25. Оберт проявляет ответственность
«Обязательно должно быть укрытие», – твердил себе Оберт. Если это и впрямь рукотворная конструкция – а в искусственной природе местности, где им всем выпало провести столько лет, он убеждался все сильнее! – то на ложбинки и норки рассчитывать не стоило, зато можно было надеяться ненароком набрести на какие-нибудь люки, тоннели и шахты. Все несуразности и нестыковки, которые он в силу собственной ненаблюдательности раньше пропускал мимо сознания, пока не явился Ниденталь и не ткнул в них носом, теперь становились на свои места, словно фрагменты удачно собранной головоломки. Малоподвижное светило, как-то чересчур неохотно покидающее зенит. Ветер, который дует с равной интенсивностью через равные промежутки времени. Полное отсутствие осадков и неестественно правильных очертаний облачка. Ему даже как-то померещилось, что он уже несколько раз с большими, впрочем, интервалами видел одно своеобычное облачко в форме вафельного рожка с кремом. Бедная флора и решительно никакой фауны. Даже насекомых. Да мало ли что…
Поэтому здесь просто обязаны существовать технические помещения, а если повезет – то и переходы на другие ярусы. Космическая станция подобных размеров просто не могла быть плоской и одномерной, как блин.
Процессия растянулась на добрых два десятка ярдов. Детишки так и норовили ускакать вприпрыжку далеко вперед, отчего Оберту пришлось взять на руки самого егозливого – это был кто-то из Родригесов, но кто именно, знала только их мать, Аньес Родригес, которая шла в середке с безучастным видом. Вполне ожидаемо в самом хвосте плелся и беспрестанно бухтел себе под нос Россиньоль, и существовала реальная опасность, что этот зануда и склочник вдруг объявит, что дальше не пойдет, сядет где стоял, и никакими силами его с этого места не сдвинешь.
Но кто-кто, а уж Оберт знал, как мотивировать подобных типчиков.

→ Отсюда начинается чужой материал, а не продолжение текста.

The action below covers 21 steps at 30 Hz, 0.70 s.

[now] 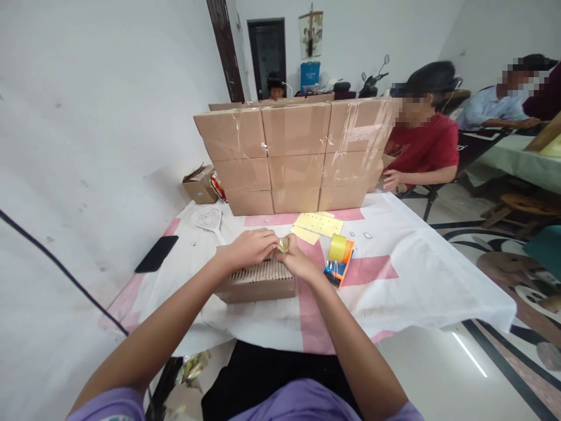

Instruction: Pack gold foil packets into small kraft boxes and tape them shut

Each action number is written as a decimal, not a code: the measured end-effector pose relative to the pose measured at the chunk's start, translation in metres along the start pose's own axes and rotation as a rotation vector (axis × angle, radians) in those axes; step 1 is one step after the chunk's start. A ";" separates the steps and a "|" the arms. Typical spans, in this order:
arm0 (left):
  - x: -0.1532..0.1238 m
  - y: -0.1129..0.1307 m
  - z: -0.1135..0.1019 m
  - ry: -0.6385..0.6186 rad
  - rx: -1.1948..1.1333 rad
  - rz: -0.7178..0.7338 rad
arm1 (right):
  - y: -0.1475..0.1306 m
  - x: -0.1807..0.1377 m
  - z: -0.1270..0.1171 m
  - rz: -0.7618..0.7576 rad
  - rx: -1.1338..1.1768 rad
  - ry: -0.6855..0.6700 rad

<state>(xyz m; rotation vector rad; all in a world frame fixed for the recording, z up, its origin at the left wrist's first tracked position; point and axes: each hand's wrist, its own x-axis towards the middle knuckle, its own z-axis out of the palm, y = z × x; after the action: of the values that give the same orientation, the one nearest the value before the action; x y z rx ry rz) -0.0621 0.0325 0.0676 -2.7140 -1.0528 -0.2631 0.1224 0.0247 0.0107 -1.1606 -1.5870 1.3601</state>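
Observation:
A small cardboard box [258, 291] sits in front of me near the table's front edge, a ridged corrugated strip along its upper side. My left hand [254, 248] rests over the box, its fingers bent round to a shiny yellowish piece [283, 245]. From the other side my right hand [295, 257] pinches that same piece, which may be film or tape. My fingers partly cover it, and the box's top is largely hidden. To the right lies an orange and blue tape dispenser [344, 266] with a yellow tape roll [337, 248].
Stacked cardboard boxes [293, 158] form a wall at the table's back. Yellow sheets [318, 225], a white slotted scoop [209, 220] and a black phone-like slab [156, 254] lie around. An opened box [200, 184] stands back left. A person in red [432, 143] sits right.

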 end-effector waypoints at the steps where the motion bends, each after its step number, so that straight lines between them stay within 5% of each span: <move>1: 0.001 -0.002 -0.005 -0.028 -0.046 0.048 | 0.001 0.000 -0.001 -0.011 0.004 -0.009; 10: 0.012 -0.012 -0.015 -0.147 -0.136 0.218 | 0.004 -0.002 0.000 -0.061 0.040 0.006; 21: 0.012 -0.012 0.016 -0.006 -0.342 -0.095 | 0.001 -0.004 0.002 -0.074 0.007 0.029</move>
<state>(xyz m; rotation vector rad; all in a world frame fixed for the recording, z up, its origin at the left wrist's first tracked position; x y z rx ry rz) -0.0600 0.0534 0.0570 -2.9643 -1.2415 -0.4926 0.1220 0.0199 0.0091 -1.1019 -1.5879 1.2954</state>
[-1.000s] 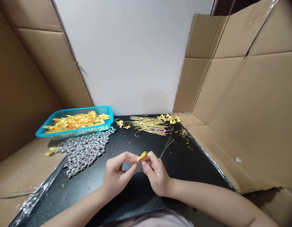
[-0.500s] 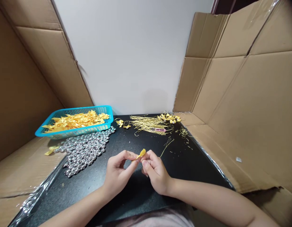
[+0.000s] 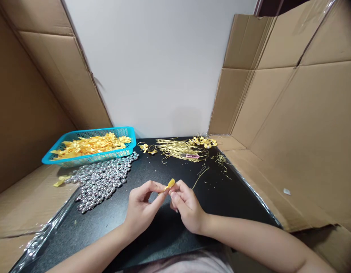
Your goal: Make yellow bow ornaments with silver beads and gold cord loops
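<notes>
Above the near middle of the black table, my left hand (image 3: 142,204) pinches a small yellow ribbon bow (image 3: 171,184) between thumb and fingers. Close against it, my right hand (image 3: 188,206) is closed, its fingertips by the bow's middle. What those fingers hold is hidden. A thin gold cord (image 3: 199,178) shows just behind my right hand; whether it is held or lies on the table I cannot tell.
At back left a blue basket (image 3: 91,159) holds yellow ribbon bows, with silver beads (image 3: 104,182) spread before it. Gold cords (image 3: 175,149), a pink clip-like tool (image 3: 192,156) and bow pieces (image 3: 205,141) lie at the back. Cardboard walls (image 3: 300,113) flank the table.
Almost nothing differs. Both hands keep the same place and grip around the yellow bow, with at most a slight finger shift.
</notes>
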`<state>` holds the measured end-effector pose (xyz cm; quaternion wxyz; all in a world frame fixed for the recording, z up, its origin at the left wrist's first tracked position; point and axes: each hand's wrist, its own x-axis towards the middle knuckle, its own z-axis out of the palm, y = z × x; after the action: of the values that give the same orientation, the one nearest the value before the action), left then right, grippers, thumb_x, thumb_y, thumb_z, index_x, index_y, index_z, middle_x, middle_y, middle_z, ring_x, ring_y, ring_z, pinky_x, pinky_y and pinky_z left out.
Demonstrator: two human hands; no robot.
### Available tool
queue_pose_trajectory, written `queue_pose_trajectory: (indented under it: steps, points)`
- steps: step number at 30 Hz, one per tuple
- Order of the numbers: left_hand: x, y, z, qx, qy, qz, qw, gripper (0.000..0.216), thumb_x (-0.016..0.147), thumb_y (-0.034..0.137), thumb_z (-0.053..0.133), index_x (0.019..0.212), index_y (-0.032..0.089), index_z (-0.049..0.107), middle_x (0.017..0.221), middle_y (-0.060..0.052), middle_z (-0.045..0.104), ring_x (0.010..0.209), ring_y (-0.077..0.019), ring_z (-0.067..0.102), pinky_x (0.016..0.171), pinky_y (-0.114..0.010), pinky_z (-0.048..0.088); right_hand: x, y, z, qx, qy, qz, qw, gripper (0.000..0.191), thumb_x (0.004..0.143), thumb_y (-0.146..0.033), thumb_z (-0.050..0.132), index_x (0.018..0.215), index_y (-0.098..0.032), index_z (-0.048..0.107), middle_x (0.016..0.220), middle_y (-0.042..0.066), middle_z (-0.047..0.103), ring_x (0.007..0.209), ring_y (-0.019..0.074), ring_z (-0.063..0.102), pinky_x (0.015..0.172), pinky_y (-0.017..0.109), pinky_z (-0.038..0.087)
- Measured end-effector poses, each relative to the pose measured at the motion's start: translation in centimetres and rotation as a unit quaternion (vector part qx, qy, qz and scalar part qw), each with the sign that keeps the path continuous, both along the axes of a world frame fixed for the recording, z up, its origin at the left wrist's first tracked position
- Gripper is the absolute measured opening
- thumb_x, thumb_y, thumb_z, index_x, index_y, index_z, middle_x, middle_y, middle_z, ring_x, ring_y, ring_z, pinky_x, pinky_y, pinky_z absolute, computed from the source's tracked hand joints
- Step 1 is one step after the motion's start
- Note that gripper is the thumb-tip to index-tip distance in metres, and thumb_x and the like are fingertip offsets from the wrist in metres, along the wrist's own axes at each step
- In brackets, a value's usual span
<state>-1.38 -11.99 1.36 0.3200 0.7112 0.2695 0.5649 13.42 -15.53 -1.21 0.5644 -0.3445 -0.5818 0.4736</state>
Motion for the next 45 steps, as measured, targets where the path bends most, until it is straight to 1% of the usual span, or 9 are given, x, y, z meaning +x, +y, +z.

Пропустив основную часть группы вперед, он поравнялся с Россиньолем и, начертав на лице выражение глубочайшей озабоченности, обратился к старому ворчуну в том смысле, что-де крайне важно соблюсти стройность рядов и не допустить отставания, а положиться абсолютно не на кого, вокруг одни дети, женщины и какие-то безответственные личности, да и сам он не видит в себе начатков лидера, и посему вся надежда на людей зрелых, состоявшихся, благомысленных, надежных, то есть таких, как мсье Россиньоль… Разумеется, тот легко купился на дурно завуалированную лесть, выслушал краткую подобострастную речь с доброжелательным вниманием, выпятил грудь и подобрал живот, благосклонно обещал всемерное содействие и даже прибавил шагу. Они обменялись заговорщицкими поклонами, и Оберт поспешил на свое место во главе шествия.
По пути он прошагал несколько метров рядом с Аньес Родригес, а затем вдруг склонился к ней и шепнул женщине на ушко:
– Выглядишь потрясающе… Быть может, как-нибудь… м-мм… поболтаем о погоде?